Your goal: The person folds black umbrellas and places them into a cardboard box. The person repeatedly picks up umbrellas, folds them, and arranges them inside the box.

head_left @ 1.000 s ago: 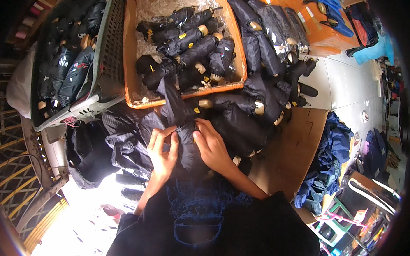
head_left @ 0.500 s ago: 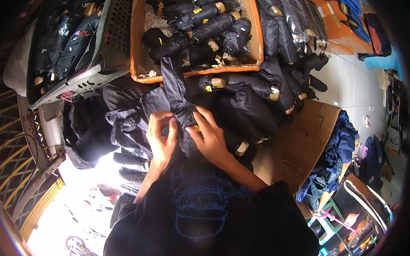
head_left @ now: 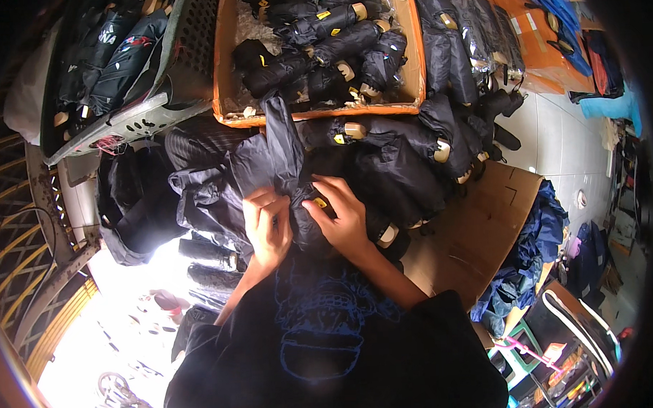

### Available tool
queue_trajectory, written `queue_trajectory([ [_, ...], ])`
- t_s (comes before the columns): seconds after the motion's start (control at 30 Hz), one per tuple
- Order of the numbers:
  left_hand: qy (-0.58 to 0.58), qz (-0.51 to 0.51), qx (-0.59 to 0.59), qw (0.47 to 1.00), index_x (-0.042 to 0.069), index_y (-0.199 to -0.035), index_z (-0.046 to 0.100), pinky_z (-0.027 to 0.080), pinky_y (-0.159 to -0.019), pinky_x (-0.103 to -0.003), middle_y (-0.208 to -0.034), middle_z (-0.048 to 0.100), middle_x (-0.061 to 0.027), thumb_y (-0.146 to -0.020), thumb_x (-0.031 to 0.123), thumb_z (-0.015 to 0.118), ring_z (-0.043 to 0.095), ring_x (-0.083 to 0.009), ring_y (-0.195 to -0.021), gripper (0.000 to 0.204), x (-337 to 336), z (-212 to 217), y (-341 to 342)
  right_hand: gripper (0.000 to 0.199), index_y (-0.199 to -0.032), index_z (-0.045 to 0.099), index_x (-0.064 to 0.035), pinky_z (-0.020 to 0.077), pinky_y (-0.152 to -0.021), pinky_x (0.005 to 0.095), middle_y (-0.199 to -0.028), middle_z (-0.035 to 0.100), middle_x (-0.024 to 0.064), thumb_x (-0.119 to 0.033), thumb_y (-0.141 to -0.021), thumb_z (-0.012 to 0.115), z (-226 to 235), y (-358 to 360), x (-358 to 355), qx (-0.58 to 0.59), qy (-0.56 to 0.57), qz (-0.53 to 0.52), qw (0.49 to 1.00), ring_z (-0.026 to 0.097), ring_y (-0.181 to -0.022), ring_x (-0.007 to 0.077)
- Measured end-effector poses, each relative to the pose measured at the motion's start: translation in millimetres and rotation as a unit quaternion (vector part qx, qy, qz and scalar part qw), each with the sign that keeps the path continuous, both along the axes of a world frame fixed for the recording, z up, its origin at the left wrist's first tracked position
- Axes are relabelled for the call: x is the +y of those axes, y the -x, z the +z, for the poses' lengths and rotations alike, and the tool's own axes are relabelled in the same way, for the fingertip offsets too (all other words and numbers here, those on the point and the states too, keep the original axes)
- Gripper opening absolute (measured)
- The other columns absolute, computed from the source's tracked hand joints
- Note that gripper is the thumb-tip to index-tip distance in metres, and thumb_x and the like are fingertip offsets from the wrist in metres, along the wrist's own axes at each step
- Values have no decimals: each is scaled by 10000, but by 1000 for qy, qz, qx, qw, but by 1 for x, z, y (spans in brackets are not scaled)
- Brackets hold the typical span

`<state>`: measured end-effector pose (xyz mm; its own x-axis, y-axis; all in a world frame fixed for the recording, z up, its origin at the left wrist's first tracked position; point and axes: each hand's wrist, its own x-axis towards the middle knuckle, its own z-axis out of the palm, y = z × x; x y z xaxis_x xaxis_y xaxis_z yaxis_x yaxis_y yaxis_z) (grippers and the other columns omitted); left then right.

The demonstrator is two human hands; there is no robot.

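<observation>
In front of my chest, a black folding umbrella [head_left: 285,144] lies with its loose fabric pointing away from me, and a small yellow tag shows beside my right thumb. My left hand [head_left: 267,224] is closed, its fingers curled in and pinching the fabric near the middle. On the other side, my right hand [head_left: 341,214] grips the same fabric between thumb and fingers. The umbrella's handle cannot be made out. More black umbrellas [head_left: 397,158] with pale wooden-looking handles are heaped just beyond and to the right.
An orange-edged carton [head_left: 316,116] full of wrapped black umbrellas stands ahead. At the far left is a grey plastic crate [head_left: 133,126] with more umbrellas. A brown cardboard flap [head_left: 478,227] lies to the right, beside crumpled blue fabric [head_left: 533,251]. Black bags [head_left: 136,210] sit at left.
My left fingers have curled tighter and moved right, onto the fabric by my right hand. My right hand has shifted slightly right and down, still on the umbrella.
</observation>
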<state>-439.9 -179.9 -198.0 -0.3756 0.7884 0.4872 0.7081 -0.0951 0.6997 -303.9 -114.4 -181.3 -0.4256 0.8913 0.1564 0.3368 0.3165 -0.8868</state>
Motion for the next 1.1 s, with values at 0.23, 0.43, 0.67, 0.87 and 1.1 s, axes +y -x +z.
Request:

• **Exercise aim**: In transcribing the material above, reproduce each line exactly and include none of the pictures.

• **Response box**:
Your goal: The person folds black umbrellas and places them into a cardboard box. The person repeatedly picks up umbrellas, folds them, and arranges them inside the box.

head_left @ 1.000 s ago: 
head_left @ 0.500 s ago: 
head_left @ now: 

### Available tool
queue_trajectory, written `queue_trajectory([ [_, ...], ])`
- t_s (comes before the columns): seconds after the motion's start (control at 30 Hz), one per tuple
- Order of the numbers:
  left_hand: qy (-0.58 to 0.58), qz (-0.51 to 0.51), qx (-0.59 to 0.59), qw (0.47 to 1.00), index_x (-0.042 to 0.069), index_y (-0.199 to -0.035), index_z (-0.046 to 0.100), pinky_z (-0.027 to 0.080), pinky_y (-0.159 to -0.019), pinky_x (-0.103 to -0.003), middle_y (-0.208 to -0.034), middle_z (-0.048 to 0.100), middle_x (-0.061 to 0.027), thumb_y (-0.146 to -0.020), thumb_x (-0.031 to 0.123), thumb_z (-0.015 to 0.118), ring_z (-0.043 to 0.095), ring_x (-0.083 to 0.009), ring_y (-0.195 to -0.021), gripper (0.000 to 0.204), x (-337 to 336), z (-212 to 217), y (-341 to 342)
  right_hand: gripper (0.000 to 0.199), index_y (-0.199 to -0.032), index_z (-0.045 to 0.099), index_x (-0.064 to 0.035), pinky_z (-0.020 to 0.077), pinky_y (-0.152 to -0.021), pinky_x (0.005 to 0.095), middle_y (-0.199 to -0.028), middle_z (-0.035 to 0.100), middle_x (-0.024 to 0.064), thumb_x (-0.119 to 0.033), thumb_y (-0.141 to -0.021), thumb_z (-0.012 to 0.115), z (-226 to 235), y (-358 to 360), x (-358 to 355), qx (-0.58 to 0.59), qy (-0.56 to 0.57), qz (-0.53 to 0.52), qw (0.49 to 1.00), ring_z (-0.026 to 0.097), ring_y (-0.181 to -0.022), ring_x (-0.007 to 0.077)
- Measured end-effector poses, each relative to the pose measured at the motion's start: translation in millimetres and rotation as a unit quaternion (vector part qx, qy, qz and scalar part qw), each with the sign that keeps the path continuous, both along the axes of a world frame fixed for the recording, z up, its origin at the left wrist's first tracked position
- Axes are relabelled for the call: x is the +y of those axes, y the -x, z the +z, for the poses' lengths and rotations alike, and the tool's own axes are relabelled in the same way, for the fingertip offsets too (all other words and numbers here, those on the point and the states too, keep the original axes)
- Gripper opening absolute (measured)
- The other columns absolute, computed from the source's tracked hand joints
- Note that gripper is the thumb-tip to index-tip distance in metres, and thumb_x and the like are fingertip offsets from the wrist in metres, along the wrist's own axes at each step
- Values have no decimals: each is scaled by 10000, but by 1000 for qy, qz, qx, qw, but by 1 for x, z, y (spans in brackets are not scaled)
- Brackets hold the typical span

`<state>`: measured end-effector pose (xyz mm; its own x-axis, y-axis; all in a world frame fixed for the recording, z up, its origin at the left wrist's first tracked position; point and axes: each hand's wrist, its own x-axis towards the middle knuckle, its own z-axis out of the palm, y = z × x; x y z xaxis_x xaxis_y xaxis_z yaxis_x yaxis_y yaxis_z) (grippers and the other columns omitted); left then right.

The demonstrator is two human hands; there is no robot.

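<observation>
In front of my chest, a black folding umbrella [head_left: 285,144] lies with its loose fabric pointing away from me, and a small yellow tag shows beside my right thumb. My left hand [head_left: 267,224] is closed, its fingers curled in and pinching the fabric near the middle. On the other side, my right hand [head_left: 341,214] grips the same fabric between thumb and fingers. The umbrella's handle cannot be made out. More black umbrellas [head_left: 397,158] with pale wooden-looking handles are heaped just beyond and to the right.
An orange-edged carton [head_left: 316,116] full of wrapped black umbrellas stands ahead. At the far left is a grey plastic crate [head_left: 133,126] with more umbrellas. A brown cardboard flap [head_left: 478,227] lies to the right, beside crumpled blue fabric [head_left: 533,251]. Black bags [head_left: 136,210] sit at left.
My left fingers have curled tighter and moved right, onto the fabric by my right hand. My right hand has shifted slightly right and down, still on the umbrella.
</observation>
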<state>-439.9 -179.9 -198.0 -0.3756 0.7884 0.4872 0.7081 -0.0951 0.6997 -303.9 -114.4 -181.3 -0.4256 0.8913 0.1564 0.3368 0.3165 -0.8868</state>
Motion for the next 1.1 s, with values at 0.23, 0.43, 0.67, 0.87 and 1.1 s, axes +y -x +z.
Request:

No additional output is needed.